A scenic route towards continuous integration

Scott

As with most projects, being able to trust your work, validate reliability, and visualise issues, makes the development process far less stressful while helping to reduce the occurrences of strange errors or regressions.

I believe that infrastructure investments into tooling, testing, benchmarks, and hardware-in-the-loop testing is absolutely invaluable. For Electric UI, we use a pretty wide range of tools including:

Unity (through Ceedling) for C unit testing,
afl-fuzz for occasional binary fuzz testing,
JS/Typescript unit tests,
Spectron for UI integration tests,
storybook-screenshotter creates automated screenshots for documentation,
Hardware in the loop tests against Electric UI's core,
Automated changelogs and versioning info is produced for all tagged commits,
Custom bash scripts to test that all Arduino examples compile for different targets,
Builds of our public facing arc tooling,
Builds of our internal silversmith tooling.

We have also designed our web infrastructure around CI/CD concepts, as well as validation of specific upstream packages and internal tooling. A focus on CI/CD includes stronger documentation and reduced bus factor.

While running these locally as part of the development process is fine, centralised CI services with reporting is better again, and I really wanted the ability to do full product integration tests to validate everything between the embedded library, hardware interaction, and a built UI running on each of our supported operating systems; Windows, macOS, and Linux (Ubuntu/Debian at a minimum).

How is this all going to work anyway?

Cloud CI?

Cloud CI/CD providers like Travis CI, Circle CI, and AppVeyor are all compelling options, allowing us to run our unit tests and build artefacts as part of our staging and release pipelines.

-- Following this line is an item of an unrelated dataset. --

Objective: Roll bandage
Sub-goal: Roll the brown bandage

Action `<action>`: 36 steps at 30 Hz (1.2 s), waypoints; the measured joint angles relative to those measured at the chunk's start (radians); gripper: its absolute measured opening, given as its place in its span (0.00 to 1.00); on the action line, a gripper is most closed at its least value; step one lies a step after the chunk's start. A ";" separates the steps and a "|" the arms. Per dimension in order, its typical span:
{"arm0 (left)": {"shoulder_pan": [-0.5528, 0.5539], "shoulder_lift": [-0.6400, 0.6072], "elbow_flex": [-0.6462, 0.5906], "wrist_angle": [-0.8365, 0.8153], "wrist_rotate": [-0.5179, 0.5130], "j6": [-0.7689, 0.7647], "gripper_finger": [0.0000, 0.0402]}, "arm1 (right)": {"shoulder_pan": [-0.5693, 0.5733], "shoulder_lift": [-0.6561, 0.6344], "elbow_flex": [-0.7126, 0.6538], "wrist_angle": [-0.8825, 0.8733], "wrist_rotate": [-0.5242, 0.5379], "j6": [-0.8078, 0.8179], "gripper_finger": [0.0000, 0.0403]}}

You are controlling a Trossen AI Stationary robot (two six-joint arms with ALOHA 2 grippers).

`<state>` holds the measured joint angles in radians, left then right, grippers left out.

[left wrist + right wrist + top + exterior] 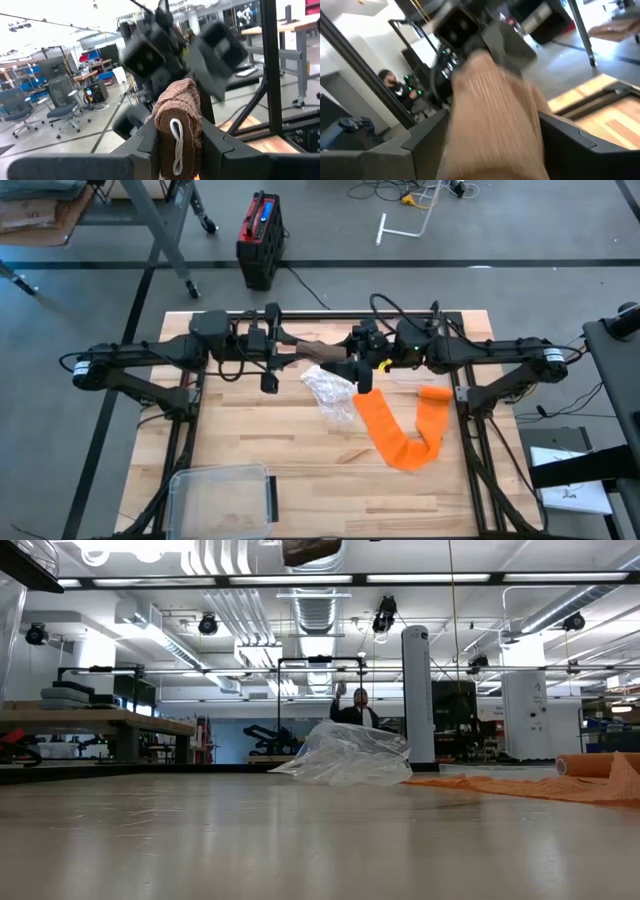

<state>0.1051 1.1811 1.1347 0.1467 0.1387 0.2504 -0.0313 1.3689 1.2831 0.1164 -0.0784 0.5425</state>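
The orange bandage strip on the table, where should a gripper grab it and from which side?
Probably at the rolled end, near the table's right edge, coming straight down from above. The orange bandage strip lies flat in a V shape, so flat parts offer little to pinch; the roll stands up thicker. The right gripper is nearest.
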 joint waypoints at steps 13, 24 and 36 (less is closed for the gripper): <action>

Between us, we've used Jenkins, TravisCI and CircleCI. Travis and Circle are both great.

There are some issues with that approach for our use case though,

It gets pretty expensive when you need builds/tests on 3 distinct operating systems,
Hardware testing isn't possible, as we don't have physical/persistent access,
Performance benchmarking is pretty hard due to the shared and scaling nature of these services,
We want the ability to test against 'real world' networking environments in the future,

For these reasons, along with a sense of curiosity, we decided to roll our own solution which would give us the ability to hang hardware out the back and perform network related tests as well.

Some months after starting this process, some commercial cloud CI providers have started offering local build workers which muddies the waters a little more.

Which CI/CD ecosystem to use?

There were a number of CI solutions investigated, our top requirements meant that it would be self-hosted, and support build agents on all of our target OS's.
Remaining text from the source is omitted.